The CAC Problem

Customer acquisition cost is one of the most important metrics in any business. It tells you how much you're spending to win each new customer. For many B2B companies, CAC has been climbing steadily as advertising costs rise and competition intensifies.

The biggest driver of high CAC in B2B is usually the sales team. Base salaries, benefits, office space, tools, and management overhead add up fast. And because salespeople need time to ramp, you're often paying full cost for months before seeing proportional output.

How Agents Change the Equation

Commission based agents flip the cost structure. Instead of paying upfront and hoping for results, you pay a percentage of revenue only after a deal closes. Your CAC for agent sourced deals is simply the commission paid, which is directly proportional to the deal value.

Compare this to a salaried rep who costs $150,000 per year fully loaded and closes 20 deals. That's $7,500 per customer in sales cost alone. An agent at 12% commission on a $10,000 deal costs you $1,200 per customer. The maths speaks for itself.

Blending Your Channels

Most businesses won't replace their entire sales function with agents, and they shouldn't. The goal is to add an agent channel alongside your existing efforts to bring down your blended CAC.

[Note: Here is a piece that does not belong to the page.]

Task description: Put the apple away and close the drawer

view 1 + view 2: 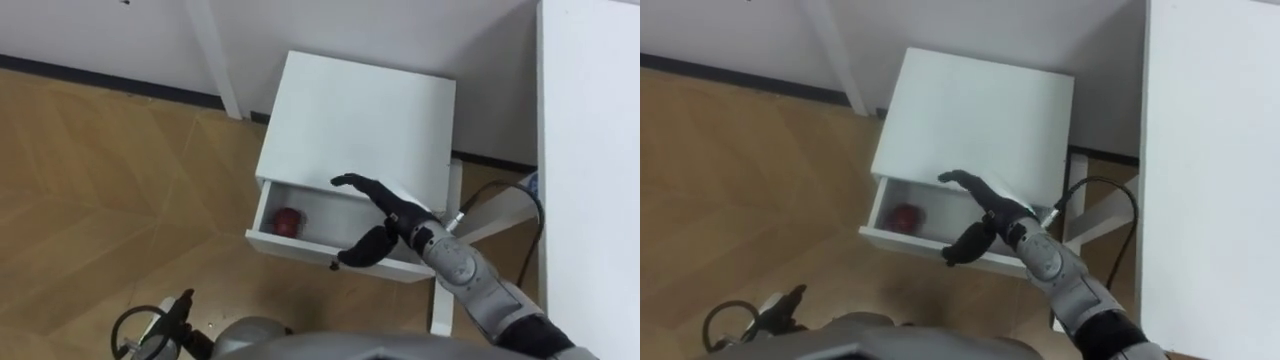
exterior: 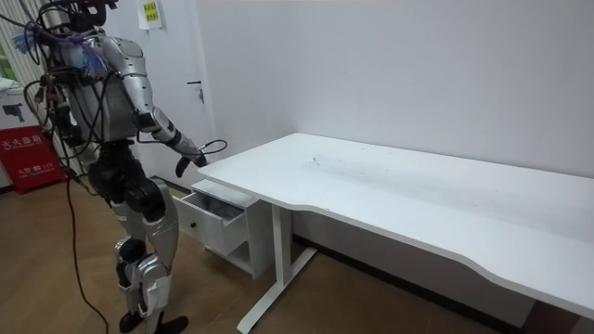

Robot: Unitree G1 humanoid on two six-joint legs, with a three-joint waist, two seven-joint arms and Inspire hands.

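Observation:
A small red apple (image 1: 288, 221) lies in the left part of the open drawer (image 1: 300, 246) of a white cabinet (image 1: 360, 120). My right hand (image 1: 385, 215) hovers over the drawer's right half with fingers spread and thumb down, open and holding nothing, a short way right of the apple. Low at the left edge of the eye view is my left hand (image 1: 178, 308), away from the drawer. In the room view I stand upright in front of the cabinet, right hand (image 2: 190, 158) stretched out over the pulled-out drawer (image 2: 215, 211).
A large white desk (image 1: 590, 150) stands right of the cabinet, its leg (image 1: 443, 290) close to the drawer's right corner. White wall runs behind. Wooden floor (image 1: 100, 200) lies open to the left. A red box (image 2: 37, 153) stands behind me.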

Keep your best salaried reps focused on enterprise accounts and strategic relationships. Use agents for mid market outreach, new territory expansion, and product lines that don't justify dedicated headcount.

Tracking CAC by Channel

To measure the impact, you need to track CAC separately for each channel. Zepys provides the tracking infrastructure for your agent channel, showing you exactly what you're paying per closed deal, per agent, and per product line. This makes it straightforward to compare agent CAC against your other channels.

Optimising Over Time

Once you have data, you can optimise. Invest more in the agents and territories that produce the lowest CAC. Improve your sales materials to increase agent close rates, which drives CAC down further. Adjust commission rates to find the sweet spot between agent attractiveness and profitability.

The Compounding Benefit

Lower CAC means higher margins, which means more cash to reinvest in growth. That reinvestment attracts more and better agents, which drives more revenue at low CAC. It's a virtuous cycle that gives lean businesses a genuine structural advantage over competitors who rely on expensive, fixed cost sales teams.